Latest on the Stanley Cup Finalists, Tim Thomas may sit out a year, Marian Gaborik faces shoulder surgery, latest on top prospect Nail Yakupov, and more.
LOS ANGELES TIMES: The Kings hope to continue their phenomenal road success in Game Two of the Stanley Cup Final in New Jersey. They’re an incredible 9-0 on the road in this year’s playoffs.
NORTHJERSEY.COM: Devils star forwards Ilya Kovalchuk and Zach Parise, held scoreless in Game One, expect a better effort from their side in Game Two. Team owner Jeff Vanderbeek, who was plagued with financial difficulties over the past year, expects to remain the team’s owner for a long time to come.
BOSTON HERALD/CSNNE.COM/BOSTON GLOBE: There’s a strong possibility Bruins goaltender Tim Thomas could sit out next season due to family issues, raising questions over what management will do if he decides to go that route. Suspension is one possibility, though because of his “over-35” contract, it wouldn’t remove his salary from their cap hit for next season. If Thomas does sit out, it will put the spotlight upon Tuukka Rask to step in and prove himself as a starting goaltender.
SPECTOR’S NOTE: There’s more on Thomas and the Bruins in today’s Rumor update.
NBC SPORTS PRO HOCKEY TALK: NY Rangers forward Marian Gaborik suffered a serious shoulder injury early in this year’s playoffs, which will require surgery and should sidelined him for between five-six months. Gaborik came under considerable criticism for not playing well as the post-season went on and his offensive production declined. Those critics now owe him an apology, but he won’t get one. Once again, folks, if a star player isn’t performing well in the post-season, it usually means they’re nursing an injury. Don’t be so quick to assume otherwise.

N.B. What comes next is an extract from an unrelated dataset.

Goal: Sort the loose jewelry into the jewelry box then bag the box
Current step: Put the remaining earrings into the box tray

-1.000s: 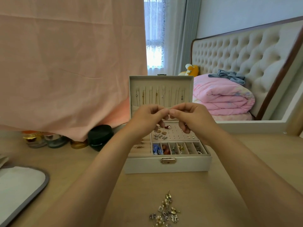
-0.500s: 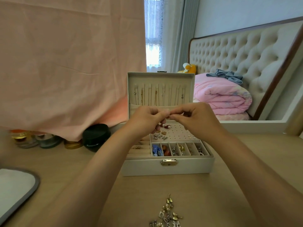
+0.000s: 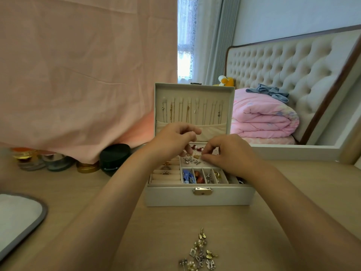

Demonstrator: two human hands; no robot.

THE GLOBE AND MAIL: Top prospect Nail Yakupov is trying to prove he’s not a “stereotypical Russian prospect”, distancing himself from comparisons of recent Russian prospect flameouts Nikolay Zherdev and Nikita Filatov. Yakupov is the real deal, gang. He’s got tremendous skills and will be a star in the NHL. My only concern about him isn’t the country of his birth, his size (5-10, 189 – roughly what Sidney Crosby was when he was drafted in 2005) or the possibility he might be lured away by the KHL, but his recent concussion history. Otherwise, he wants to follow in the footsteps of Ovechkin and Malkin, and has the skills to do it.
KUKLA’S KORNER: Rangers forward Mats Zuccarello has signed with KHL’s Mettalurg Magnitogorsk, CSKA Moscow’s talks with Nashville Predators forward Alexander Radulov are “in the home stretch”, and Blue Jackets defenseman Brett Lebda “is close to signing a contract with Barys Astana of the KHL”. Try to contain yourself from panicking over the “talent drain” to the KHL.